[Saved entries]

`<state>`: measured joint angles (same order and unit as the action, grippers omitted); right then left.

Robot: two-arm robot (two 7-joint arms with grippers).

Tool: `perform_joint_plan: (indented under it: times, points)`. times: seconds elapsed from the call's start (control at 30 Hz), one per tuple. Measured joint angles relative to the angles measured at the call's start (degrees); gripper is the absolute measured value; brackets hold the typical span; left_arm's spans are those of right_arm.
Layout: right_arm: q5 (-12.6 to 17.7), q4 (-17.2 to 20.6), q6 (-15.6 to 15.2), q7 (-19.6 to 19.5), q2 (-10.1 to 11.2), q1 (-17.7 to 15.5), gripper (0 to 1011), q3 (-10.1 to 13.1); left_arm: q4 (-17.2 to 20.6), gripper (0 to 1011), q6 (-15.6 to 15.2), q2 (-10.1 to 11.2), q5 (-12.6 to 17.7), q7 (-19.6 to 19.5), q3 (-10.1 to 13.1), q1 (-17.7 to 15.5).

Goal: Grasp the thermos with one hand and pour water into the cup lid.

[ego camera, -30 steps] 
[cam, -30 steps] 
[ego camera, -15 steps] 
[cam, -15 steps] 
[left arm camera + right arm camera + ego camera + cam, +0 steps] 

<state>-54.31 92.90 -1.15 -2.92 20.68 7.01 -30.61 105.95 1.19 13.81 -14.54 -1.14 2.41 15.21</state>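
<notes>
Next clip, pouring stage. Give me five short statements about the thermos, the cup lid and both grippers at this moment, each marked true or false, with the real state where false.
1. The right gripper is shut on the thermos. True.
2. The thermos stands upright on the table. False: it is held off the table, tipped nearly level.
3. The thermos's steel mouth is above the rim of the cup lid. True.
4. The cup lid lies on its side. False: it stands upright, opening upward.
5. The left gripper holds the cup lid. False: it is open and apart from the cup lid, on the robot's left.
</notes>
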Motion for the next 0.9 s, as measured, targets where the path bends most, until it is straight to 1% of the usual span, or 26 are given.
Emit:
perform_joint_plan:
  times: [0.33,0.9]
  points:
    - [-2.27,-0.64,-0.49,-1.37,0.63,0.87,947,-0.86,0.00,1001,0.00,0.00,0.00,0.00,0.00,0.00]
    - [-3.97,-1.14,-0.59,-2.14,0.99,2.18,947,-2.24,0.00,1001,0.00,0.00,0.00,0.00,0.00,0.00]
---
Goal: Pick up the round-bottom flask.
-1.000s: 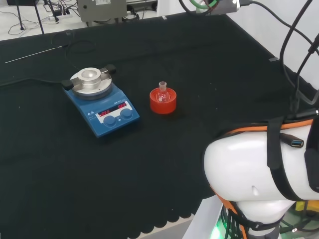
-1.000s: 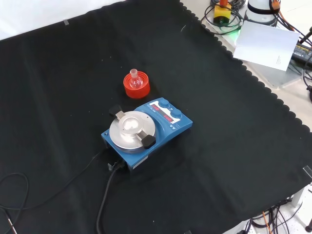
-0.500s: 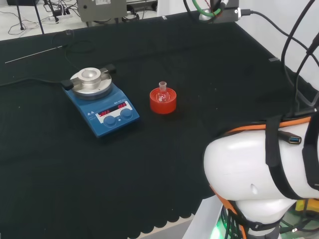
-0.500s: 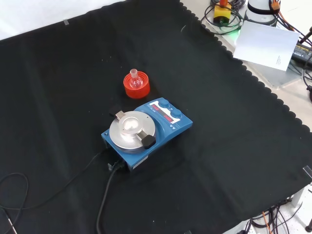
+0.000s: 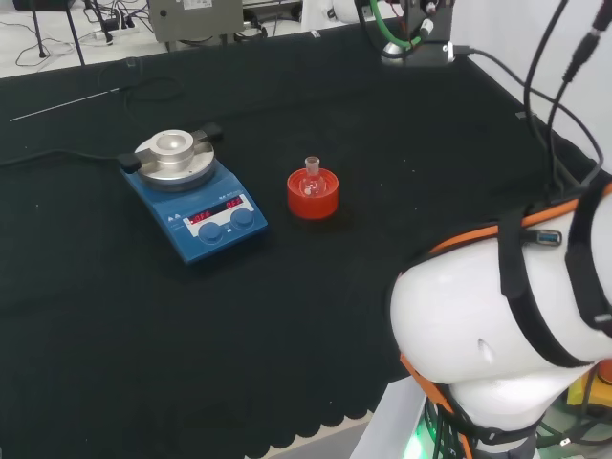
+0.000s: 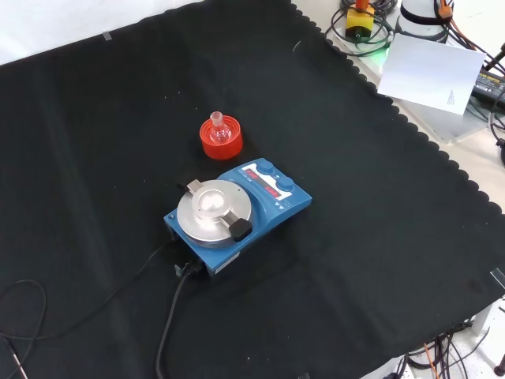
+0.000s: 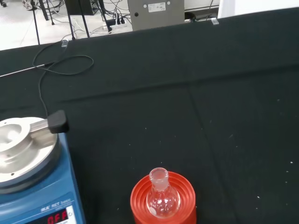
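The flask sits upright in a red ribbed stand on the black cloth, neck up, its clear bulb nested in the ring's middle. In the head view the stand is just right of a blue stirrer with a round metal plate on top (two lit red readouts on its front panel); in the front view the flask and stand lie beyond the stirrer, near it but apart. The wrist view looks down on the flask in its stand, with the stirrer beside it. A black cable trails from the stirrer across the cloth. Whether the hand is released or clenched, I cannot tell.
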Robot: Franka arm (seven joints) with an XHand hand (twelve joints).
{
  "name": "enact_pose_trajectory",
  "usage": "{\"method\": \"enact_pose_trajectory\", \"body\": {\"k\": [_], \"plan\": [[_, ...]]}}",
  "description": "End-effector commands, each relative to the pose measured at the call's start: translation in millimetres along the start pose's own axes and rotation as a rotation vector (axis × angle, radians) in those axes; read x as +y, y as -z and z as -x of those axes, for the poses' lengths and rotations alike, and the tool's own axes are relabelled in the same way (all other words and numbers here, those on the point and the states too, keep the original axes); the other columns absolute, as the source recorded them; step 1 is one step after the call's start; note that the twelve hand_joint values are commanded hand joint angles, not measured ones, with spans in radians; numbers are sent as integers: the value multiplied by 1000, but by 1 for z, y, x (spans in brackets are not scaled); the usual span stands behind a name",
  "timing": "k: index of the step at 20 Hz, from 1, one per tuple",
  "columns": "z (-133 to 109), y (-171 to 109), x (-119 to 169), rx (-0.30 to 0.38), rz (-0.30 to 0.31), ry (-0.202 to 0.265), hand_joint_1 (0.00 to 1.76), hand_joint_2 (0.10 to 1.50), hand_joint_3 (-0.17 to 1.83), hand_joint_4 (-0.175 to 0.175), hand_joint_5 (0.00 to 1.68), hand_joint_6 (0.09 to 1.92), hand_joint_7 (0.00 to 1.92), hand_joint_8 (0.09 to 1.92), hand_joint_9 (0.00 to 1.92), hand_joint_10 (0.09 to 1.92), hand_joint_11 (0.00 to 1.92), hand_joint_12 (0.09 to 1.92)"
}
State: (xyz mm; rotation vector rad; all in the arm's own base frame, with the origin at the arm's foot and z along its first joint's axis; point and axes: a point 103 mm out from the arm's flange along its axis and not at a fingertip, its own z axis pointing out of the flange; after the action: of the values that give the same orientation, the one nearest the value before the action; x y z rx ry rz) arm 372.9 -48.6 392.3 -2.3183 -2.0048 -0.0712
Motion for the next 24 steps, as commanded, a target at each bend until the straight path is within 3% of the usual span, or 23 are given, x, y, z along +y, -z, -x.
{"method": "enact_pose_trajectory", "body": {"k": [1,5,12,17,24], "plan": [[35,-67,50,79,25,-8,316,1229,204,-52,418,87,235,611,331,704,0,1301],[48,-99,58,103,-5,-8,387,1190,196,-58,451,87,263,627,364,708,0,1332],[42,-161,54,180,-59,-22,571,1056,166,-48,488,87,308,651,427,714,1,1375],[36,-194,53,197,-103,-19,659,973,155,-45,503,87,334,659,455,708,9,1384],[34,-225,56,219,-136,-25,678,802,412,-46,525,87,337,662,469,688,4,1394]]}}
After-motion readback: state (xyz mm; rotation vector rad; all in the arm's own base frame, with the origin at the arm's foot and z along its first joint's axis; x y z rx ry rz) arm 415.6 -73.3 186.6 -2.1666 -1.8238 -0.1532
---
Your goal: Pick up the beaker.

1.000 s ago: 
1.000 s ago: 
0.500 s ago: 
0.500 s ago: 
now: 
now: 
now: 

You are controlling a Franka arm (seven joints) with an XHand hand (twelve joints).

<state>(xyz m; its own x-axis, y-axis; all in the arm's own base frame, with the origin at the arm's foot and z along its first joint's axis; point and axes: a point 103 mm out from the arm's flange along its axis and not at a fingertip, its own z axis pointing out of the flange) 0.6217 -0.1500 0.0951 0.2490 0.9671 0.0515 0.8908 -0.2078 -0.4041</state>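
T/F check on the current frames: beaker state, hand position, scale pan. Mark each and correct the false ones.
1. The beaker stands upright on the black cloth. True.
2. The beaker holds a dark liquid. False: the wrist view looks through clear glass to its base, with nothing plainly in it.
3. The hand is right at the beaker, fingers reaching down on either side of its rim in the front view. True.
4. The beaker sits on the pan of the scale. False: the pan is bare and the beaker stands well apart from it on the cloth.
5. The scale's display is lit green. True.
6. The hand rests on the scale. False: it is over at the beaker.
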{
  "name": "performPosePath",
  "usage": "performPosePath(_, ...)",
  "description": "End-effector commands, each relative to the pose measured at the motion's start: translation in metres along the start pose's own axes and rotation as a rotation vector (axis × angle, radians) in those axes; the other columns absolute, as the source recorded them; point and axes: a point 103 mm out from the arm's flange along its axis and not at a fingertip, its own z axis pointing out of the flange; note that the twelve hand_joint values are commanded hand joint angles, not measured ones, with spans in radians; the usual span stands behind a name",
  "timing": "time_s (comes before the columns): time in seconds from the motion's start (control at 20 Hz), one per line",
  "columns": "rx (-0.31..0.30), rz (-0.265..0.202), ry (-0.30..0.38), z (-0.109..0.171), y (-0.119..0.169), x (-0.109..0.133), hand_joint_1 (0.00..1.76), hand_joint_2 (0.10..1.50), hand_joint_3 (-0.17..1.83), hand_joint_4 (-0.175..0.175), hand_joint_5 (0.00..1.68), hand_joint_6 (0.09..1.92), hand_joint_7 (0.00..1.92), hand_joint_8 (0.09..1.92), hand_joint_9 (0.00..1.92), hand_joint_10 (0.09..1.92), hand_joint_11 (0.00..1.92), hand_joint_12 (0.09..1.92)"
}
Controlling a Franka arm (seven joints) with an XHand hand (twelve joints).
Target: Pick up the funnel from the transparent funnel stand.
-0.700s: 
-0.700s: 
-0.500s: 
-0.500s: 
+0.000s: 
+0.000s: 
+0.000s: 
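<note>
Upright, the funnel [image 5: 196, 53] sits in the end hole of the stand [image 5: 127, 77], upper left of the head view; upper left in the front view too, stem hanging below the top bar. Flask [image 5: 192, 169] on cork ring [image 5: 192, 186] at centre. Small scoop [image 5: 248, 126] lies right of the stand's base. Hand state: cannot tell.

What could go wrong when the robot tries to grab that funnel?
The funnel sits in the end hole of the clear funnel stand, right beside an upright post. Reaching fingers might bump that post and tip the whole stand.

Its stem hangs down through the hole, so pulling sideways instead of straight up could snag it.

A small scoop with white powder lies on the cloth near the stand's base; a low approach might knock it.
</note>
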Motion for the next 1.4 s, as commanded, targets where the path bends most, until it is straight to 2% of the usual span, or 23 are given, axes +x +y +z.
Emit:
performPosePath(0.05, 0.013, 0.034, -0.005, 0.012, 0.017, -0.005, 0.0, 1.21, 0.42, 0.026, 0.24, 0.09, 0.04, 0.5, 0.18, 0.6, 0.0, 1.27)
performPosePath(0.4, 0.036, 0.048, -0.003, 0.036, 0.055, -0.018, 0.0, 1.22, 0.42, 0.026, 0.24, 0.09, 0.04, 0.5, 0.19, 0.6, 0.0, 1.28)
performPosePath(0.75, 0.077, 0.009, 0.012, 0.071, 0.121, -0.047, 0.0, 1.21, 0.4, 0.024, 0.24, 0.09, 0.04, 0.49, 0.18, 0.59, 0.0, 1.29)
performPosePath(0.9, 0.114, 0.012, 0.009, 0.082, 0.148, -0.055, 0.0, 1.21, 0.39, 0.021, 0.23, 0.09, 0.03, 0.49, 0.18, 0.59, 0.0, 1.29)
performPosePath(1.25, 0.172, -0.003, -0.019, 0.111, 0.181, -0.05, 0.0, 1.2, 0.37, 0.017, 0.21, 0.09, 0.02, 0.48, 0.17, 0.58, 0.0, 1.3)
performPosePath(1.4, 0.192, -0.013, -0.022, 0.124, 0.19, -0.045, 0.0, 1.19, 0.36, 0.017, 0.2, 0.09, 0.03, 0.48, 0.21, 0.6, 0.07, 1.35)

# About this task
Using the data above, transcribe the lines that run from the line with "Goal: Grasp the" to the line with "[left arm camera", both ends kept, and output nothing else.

# Solution to this problem
Goal: Grasp the thermos with one hand and pour water into the cup lid.

[ego camera, -30 steps] 
[cam, -30 steps] 
[ego camera, -15 steps] 
[cam, -15 steps] 
[left arm camera + right arm camera + ego camera + cam, +0 steps] 

No further output is needed here.